Assignment: Search the data for the string "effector" and gather each line it is in.

Collected material:
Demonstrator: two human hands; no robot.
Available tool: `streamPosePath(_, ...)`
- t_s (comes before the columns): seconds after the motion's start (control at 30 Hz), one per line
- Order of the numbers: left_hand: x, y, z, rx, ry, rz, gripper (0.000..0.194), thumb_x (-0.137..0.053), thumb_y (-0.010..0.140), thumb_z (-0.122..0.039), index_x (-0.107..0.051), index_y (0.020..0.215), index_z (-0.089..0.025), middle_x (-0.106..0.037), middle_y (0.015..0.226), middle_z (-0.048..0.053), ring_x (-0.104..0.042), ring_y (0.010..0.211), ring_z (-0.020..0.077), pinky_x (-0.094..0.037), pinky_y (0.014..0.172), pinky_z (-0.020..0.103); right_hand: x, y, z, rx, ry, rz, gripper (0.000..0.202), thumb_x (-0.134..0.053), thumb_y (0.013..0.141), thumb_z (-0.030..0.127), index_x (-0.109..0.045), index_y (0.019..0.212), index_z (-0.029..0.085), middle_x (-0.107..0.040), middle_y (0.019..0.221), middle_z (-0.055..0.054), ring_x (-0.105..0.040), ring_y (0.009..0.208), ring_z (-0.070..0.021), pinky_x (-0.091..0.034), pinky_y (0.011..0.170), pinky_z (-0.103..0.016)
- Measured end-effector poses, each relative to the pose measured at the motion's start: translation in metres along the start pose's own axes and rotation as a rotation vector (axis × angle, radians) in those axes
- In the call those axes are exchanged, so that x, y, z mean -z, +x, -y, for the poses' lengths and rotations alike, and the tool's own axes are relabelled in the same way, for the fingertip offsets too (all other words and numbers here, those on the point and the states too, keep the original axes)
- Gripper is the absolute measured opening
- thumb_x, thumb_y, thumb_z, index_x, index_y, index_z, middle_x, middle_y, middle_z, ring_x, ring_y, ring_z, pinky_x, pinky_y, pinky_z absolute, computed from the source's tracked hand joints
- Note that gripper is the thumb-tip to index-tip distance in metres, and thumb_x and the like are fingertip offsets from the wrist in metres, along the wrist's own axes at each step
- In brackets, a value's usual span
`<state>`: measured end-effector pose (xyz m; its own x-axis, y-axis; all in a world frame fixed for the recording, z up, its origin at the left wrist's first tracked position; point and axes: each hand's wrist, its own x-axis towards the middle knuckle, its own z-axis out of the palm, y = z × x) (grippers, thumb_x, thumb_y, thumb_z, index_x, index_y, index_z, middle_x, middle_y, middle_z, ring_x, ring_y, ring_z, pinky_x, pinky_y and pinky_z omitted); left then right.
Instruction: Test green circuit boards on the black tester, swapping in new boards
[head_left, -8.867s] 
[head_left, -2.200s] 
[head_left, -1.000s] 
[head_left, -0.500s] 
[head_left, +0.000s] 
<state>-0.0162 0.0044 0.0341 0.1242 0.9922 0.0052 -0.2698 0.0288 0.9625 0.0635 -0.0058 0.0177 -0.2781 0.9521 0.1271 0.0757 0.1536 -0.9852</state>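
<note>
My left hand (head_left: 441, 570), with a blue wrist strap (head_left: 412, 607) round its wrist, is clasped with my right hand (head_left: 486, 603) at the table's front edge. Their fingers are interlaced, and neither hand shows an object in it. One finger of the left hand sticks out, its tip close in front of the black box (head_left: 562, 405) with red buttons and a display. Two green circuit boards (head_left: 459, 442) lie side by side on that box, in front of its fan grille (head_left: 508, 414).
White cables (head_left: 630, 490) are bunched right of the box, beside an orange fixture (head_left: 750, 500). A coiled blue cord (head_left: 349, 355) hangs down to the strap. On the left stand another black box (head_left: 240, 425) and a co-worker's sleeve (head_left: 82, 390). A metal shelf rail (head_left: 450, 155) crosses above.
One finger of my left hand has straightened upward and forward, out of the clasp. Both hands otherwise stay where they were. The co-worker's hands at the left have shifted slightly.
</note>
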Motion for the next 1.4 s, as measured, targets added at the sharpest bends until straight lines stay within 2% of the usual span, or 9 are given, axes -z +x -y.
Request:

Result of this task:
- Measured end-effector poses, each relative to the pose measured at the motion's start: translation in metres along the start pose's own axes and rotation as a rotation vector (axis × angle, radians) in those axes
`<state>`: measured end-effector pose (xyz m; its own x-axis, y-axis; all in a world frame fixed for the recording, z up, its origin at the left wrist's first tracked position; point and axes: each hand's wrist, its own x-axis towards the middle knuckle, its own z-axis out of the palm, y = z × x) (grippers, thumb_x, thumb_y, thumb_z, index_x, index_y, index_z, middle_x, middle_y, middle_z, ring_x, ring_y, ring_z, pinky_x, pinky_y and pinky_z omitted); left then right.

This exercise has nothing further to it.